▶ TASK INSTRUCTIONS:
Everything in the listing must be repeated exactly, apart from the images.

▶ SOURCE INFORMATION:
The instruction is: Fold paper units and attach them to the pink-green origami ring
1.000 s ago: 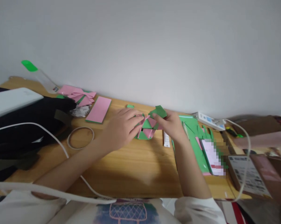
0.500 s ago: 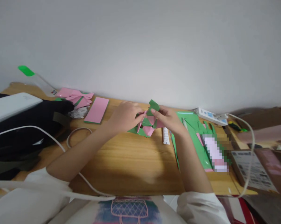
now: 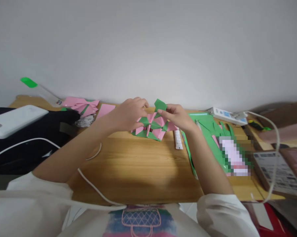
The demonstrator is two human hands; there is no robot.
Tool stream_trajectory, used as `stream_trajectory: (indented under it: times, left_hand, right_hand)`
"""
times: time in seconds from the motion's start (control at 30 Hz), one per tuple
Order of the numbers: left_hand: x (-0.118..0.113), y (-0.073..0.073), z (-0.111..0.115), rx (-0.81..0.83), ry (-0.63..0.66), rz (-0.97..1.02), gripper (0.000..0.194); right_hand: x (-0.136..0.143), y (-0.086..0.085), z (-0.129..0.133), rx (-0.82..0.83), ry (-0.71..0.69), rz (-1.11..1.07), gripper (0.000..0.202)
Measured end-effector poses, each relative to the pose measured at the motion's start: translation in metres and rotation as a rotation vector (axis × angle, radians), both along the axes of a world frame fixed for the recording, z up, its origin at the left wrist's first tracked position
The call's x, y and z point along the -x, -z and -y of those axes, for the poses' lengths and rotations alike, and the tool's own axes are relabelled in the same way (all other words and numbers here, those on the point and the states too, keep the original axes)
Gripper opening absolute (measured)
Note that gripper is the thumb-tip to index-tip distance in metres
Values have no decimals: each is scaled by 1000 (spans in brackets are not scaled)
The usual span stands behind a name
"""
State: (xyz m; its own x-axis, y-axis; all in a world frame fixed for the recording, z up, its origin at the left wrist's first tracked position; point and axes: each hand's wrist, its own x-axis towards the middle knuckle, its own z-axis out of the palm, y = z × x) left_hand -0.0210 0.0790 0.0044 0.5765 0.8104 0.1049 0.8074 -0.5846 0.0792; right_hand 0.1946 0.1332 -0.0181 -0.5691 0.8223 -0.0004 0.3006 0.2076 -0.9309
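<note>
A pink-and-green folded paper model with several angular faces is held just above the wooden table. My right hand pinches it at the upper right, thumb pressed against an upright green paper flap. On its left side, my left hand has thumb and fingers spread apart, the thumb next to the model's left edge; whether it touches is unclear. Below my right wrist lies a white tube. The model's far side is hidden.
Folded pink pieces and a pink sheet lie at the back left. A black bag bears a white power bank. Right are green paper, a power strip and a box. White cables cross the table.
My left hand has let go of the paper model's upper part, its fingers spreading and shifting left. More of the model now shows. My right hand keeps its pinch. The view has shifted slightly.
</note>
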Motion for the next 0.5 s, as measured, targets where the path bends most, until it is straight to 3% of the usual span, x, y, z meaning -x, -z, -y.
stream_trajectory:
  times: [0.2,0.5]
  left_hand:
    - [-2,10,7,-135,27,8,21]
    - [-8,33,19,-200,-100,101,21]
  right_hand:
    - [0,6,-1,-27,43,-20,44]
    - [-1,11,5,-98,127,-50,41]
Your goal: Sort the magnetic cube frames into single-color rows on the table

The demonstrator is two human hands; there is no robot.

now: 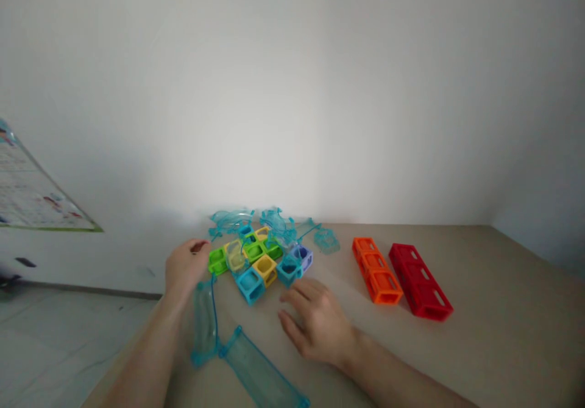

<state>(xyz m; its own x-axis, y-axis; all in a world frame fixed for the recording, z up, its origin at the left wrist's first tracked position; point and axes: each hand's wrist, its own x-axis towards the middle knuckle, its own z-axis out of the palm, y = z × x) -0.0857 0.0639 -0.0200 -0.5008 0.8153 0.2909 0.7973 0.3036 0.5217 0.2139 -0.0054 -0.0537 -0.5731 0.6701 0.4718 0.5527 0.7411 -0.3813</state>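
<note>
My left hand (pixel 186 265) is at the left edge of a pile of cube blocks, its fingers curled beside a green block (pixel 218 262). Whether it grips that block is hidden. Below its wrist lies a blurred clear blue slide-like piece (pixel 204 318), and a second such piece (pixel 262 368) is angled toward the front edge. My right hand (pixel 317 323) hovers low over the table, holding nothing, thumb and fingers bent and apart. Nearest its fingertips are a blue block (pixel 289 271) and a purple block (pixel 303 257). A yellow block (pixel 265 268) and another blue block (pixel 250 284) sit between the hands.
Right of the pile stand a joined orange row of blocks (pixel 375 271) and a red row (pixel 419 281). Curved clear blue pieces (pixel 278 224) are heaped against the white wall (pixel 292 103). The table's left side drops to a tiled floor (pixel 68 335).
</note>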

▶ WRITTEN ANSWER:
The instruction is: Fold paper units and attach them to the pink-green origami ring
1.000 s ago: 
0.500 s ago: 
now: 
The demonstrator is two human hands; there is no robot.
Tool stream_trajectory, used as `stream_trajectory: (indented under it: times, left_hand, right_hand)`
"""
times: time in seconds from the motion's start (control at 30 Hz), one per tuple
Order of the numbers: left_hand: x (-0.118..0.113), y (-0.073..0.073), z (-0.111..0.115), rx (-0.81..0.83), ry (-0.63..0.66), rz (-0.97..1.02), gripper (0.000..0.194); right_hand: x (-0.136..0.143), y (-0.086..0.085), z (-0.129..0.133), rx (-0.82..0.83), ry (-0.71..0.69), rz (-1.11..1.07), gripper (0.000..0.202)
Measured end-effector poses, each relative to the pose measured at the motion's start: translation in metres and rotation as a rotation vector (axis × angle, radians), both along the axes of a world frame fixed for the recording, z up, its origin at the left wrist's first tracked position
The call's x, y and z point along the -x, -z and -y of those axes, for the poses' lengths and rotations alike, and the tool's own axes are relabelled in the same way (all other words and numbers here, those on the point and the states too, keep the original axes)
Gripper opening absolute (measured)
Note that gripper is the thumb-tip to index-tip distance in metres
Values have no decimals: each is scaled by 1000 (spans in brackets are not scaled)
The usual span stands behind a name
"""
State: (xyz m; its own x-axis, y-axis; all in a world frame fixed for the recording, z up, its origin at the left wrist's first tracked position; point and axes: each hand's wrist, its own x-axis towards the middle knuckle, its own z-axis out of the palm, y = z × x) left_hand -0.0210 0.0790 0.0044 0.5765 0.8104 0.1049 0.8074 -0.5846 0.0792; right_hand 0.1946 0.1332 -0.0181 -0.5691 0.8223 -0.0004 0.3006 0.2076 -0.9309
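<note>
A pink-and-green folded paper model with several angular faces is held just above the wooden table. My right hand pinches it at the upper right, thumb pressed against an upright green paper flap. On its left side, my left hand has thumb and fingers spread apart, the thumb next to the model's left edge; whether it touches is unclear. Below my right wrist lies a white tube. The model's far side is hidden.
Folded pink pieces and a pink sheet lie at the back left. A black bag bears a white power bank. Right are green paper, a power strip and a box. White cables cross the table.
My left hand has let go of the paper model's upper part, its fingers spreading and shifting left. More of the model now shows. My right hand keeps its pinch. The view has shifted slightly.
</note>
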Motion for the next 0.5 s, as measured, targets where the path bends most, until it is straight to 3% of the usual span, x, y, z meaning -x, -z, -y.
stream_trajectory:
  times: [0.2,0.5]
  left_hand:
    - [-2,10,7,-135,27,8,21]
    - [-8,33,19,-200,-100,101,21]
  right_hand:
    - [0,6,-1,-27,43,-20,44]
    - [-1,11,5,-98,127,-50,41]
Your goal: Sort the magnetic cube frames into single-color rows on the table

The demonstrator is two human hands; there is no robot.

now: 

<state>(xyz m; its own x-axis, y-axis; all in a world frame fixed for the recording, z up, its origin at the left wrist's first tracked position; point and axes: each hand's wrist, its own x-axis towards the middle knuckle, its own z-axis out of the palm, y = z × x) -0.0857 0.0639 -0.0200 -0.5008 0.8153 0.2909 0.7973 0.3036 0.5217 0.2139 -0.0054 -0.0537 -0.5731 0.6701 0.4718 0.5527 0.7411 -0.3813</state>
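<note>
My left hand (pixel 186 265) is at the left edge of a pile of cube blocks, its fingers curled beside a green block (pixel 218 262). Whether it grips that block is hidden. Below its wrist lies a blurred clear blue slide-like piece (pixel 204 318), and a second such piece (pixel 262 368) is angled toward the front edge. My right hand (pixel 317 323) hovers low over the table, holding nothing, thumb and fingers bent and apart. Nearest its fingertips are a blue block (pixel 289 271) and a purple block (pixel 303 257). A yellow block (pixel 265 268) and another blue block (pixel 250 284) sit between the hands.
Right of the pile stand a joined orange row of blocks (pixel 375 271) and a red row (pixel 419 281). Curved clear blue pieces (pixel 278 224) are heaped against the white wall (pixel 292 103). The table's left side drops to a tiled floor (pixel 68 335).
</note>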

With this output, the exercise is done.